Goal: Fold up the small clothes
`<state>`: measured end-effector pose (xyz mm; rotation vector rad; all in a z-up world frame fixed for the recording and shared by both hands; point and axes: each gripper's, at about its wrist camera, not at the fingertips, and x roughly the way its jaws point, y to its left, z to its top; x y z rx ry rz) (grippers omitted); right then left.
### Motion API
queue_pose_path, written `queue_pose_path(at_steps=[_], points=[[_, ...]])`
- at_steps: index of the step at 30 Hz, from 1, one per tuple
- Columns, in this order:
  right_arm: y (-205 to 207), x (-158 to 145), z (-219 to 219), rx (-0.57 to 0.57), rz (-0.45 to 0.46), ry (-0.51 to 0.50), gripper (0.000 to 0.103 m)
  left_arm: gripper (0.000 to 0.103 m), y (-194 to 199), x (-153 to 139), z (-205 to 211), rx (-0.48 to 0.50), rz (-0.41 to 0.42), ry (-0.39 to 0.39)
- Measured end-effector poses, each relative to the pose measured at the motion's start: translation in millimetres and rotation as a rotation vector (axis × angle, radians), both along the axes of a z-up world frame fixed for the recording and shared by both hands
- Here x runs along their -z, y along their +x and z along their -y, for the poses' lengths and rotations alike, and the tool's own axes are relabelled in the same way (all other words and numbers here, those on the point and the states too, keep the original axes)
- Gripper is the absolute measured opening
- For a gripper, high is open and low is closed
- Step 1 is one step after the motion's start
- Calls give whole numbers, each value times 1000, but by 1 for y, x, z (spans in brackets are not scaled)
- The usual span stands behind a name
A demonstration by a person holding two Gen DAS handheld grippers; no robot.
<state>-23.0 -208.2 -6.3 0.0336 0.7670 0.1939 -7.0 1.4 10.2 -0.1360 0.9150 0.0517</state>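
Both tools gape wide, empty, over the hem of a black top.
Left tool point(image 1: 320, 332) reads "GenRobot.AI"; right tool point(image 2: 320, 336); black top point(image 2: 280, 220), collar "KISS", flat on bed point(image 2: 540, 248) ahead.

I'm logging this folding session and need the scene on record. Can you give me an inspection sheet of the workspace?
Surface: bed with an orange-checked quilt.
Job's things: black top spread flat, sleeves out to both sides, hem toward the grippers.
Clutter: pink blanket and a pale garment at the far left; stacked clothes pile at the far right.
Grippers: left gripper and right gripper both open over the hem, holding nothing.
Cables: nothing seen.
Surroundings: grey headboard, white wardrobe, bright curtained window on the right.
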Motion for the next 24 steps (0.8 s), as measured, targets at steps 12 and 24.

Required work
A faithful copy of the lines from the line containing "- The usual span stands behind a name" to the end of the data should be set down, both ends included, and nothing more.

Result of the task
- The usual span stands behind a name
A demonstration by a person holding two Gen DAS handheld grippers; no robot.
<state>-23.0 -208.2 -6.3 0.0336 0.7670 0.1939 -7.0 1.4 10.2 -0.1360 0.9150 0.0517</state>
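Both tools gape wide, empty, over the hem of a black top.
Left tool point(image 1: 320, 332) reads "GenRobot.AI"; right tool point(image 2: 320, 336); black top point(image 2: 280, 220), collar "KISS", flat on bed point(image 2: 540, 248) ahead.

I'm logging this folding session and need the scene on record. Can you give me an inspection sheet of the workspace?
Surface: bed with an orange-checked quilt.
Job's things: black top spread flat, sleeves out to both sides, hem toward the grippers.
Clutter: pink blanket and a pale garment at the far left; stacked clothes pile at the far right.
Grippers: left gripper and right gripper both open over the hem, holding nothing.
Cables: nothing seen.
Surroundings: grey headboard, white wardrobe, bright curtained window on the right.
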Motion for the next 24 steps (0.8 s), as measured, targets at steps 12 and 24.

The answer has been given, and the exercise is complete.